BREIT’s returns fell short of the 5% annual gain threshold that enables the firm to take a share of profits, Bloomberg reports. For the first time, the trust missed the target to earn carried interest, which incentivizes deal-makers and rewards them for generating returns.

At one point, the nontraded REIT catering to affluent investors sat on $70B in value. It was a favorite of financial advisers and individual investors alike as it bet big on favored property sectors.

But the trust took a hit in December, posting a 1.2% loss due to hedges that dropped in value when borrowing rates declined in late 2023, according to Bloomberg.
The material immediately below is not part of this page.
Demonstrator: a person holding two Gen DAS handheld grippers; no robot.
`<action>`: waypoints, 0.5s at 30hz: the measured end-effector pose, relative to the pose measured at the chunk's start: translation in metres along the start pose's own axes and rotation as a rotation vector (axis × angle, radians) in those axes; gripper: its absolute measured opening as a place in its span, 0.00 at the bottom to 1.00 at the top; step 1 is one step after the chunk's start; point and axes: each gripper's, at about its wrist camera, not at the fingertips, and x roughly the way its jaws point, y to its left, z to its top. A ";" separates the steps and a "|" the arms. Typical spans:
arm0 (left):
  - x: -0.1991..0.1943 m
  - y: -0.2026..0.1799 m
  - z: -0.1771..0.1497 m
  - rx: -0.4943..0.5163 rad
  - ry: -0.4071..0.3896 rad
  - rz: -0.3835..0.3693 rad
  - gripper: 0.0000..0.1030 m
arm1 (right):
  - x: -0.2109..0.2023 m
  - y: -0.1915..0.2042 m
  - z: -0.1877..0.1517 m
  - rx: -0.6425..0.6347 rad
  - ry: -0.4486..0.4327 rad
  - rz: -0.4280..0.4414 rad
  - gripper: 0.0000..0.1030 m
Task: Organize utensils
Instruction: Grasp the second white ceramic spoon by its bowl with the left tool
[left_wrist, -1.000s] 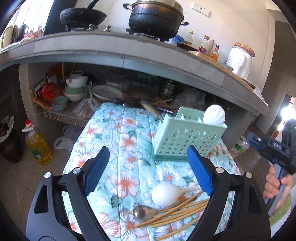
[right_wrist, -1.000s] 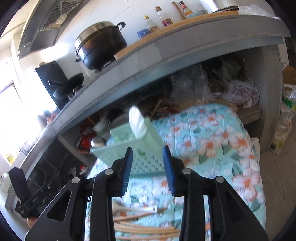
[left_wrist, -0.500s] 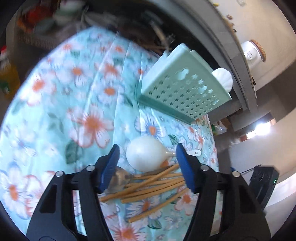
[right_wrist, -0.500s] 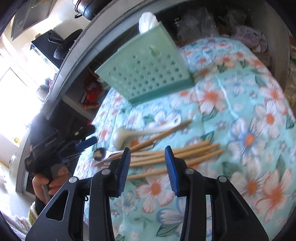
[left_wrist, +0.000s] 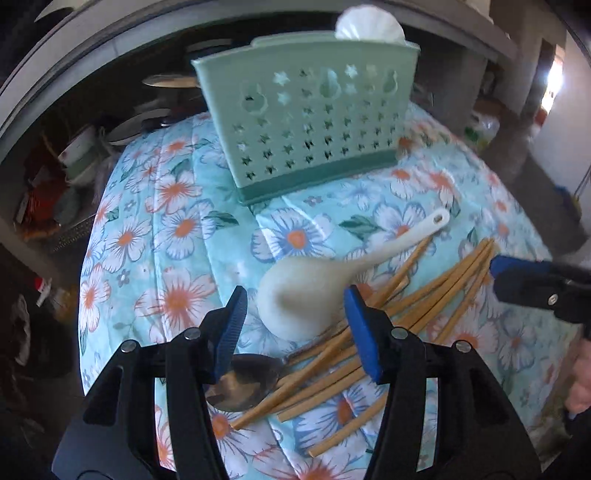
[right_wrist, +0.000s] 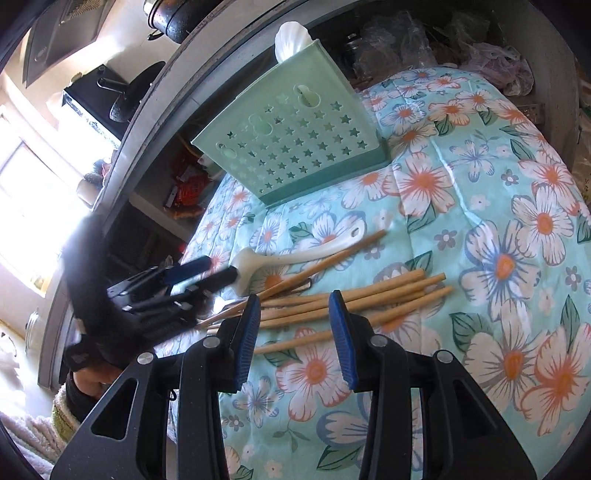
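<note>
Chopsticks lie loose on the bench, long axis crosswise between the open right claw pads; open left claw straddles the white spoon bowl.

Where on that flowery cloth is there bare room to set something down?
Bare cloth lies right of the chopsticks, and also between the green holder and the white spoon. It is crowded where both grippers hover over the chopsticks, white spoon and metal spoon.
</note>
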 end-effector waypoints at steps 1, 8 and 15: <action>0.005 -0.002 -0.001 0.029 0.021 0.014 0.50 | 0.000 -0.001 0.000 0.004 -0.001 0.003 0.37; 0.022 0.007 0.007 0.042 0.085 0.048 0.50 | -0.002 -0.008 0.001 0.017 -0.007 0.009 0.37; 0.007 0.031 0.025 -0.004 -0.012 0.009 0.28 | -0.004 -0.015 0.004 0.036 -0.014 0.032 0.37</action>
Blackstone deployed interest rate hedges to ease the pain from an uptick in borrowing costs...

Last month, the trust received $1.1B in redemption requests, down 41% from November and 80% from the redemption peak in January 2023. BREIT began limiting redemptions in late 2022 and kept those limits in place in 2023

Full story at https://www.bisnow.com/national/news/commercial-real-estate/breit-records-worst-annual-return-in-its-history-122438.

As we have said umpteen times, the issue is not whether or not eventually it will turn out that UC made money on the deal. The question concerns the methodology by which the risk-return trade-off was made and whether the set-up for making such evaluation is prudent. It appears that the "methodology" was that the chief investment officer heard about the run and, on his own motion, decided to put billions into BREIT after a chat with BREIT's CEO.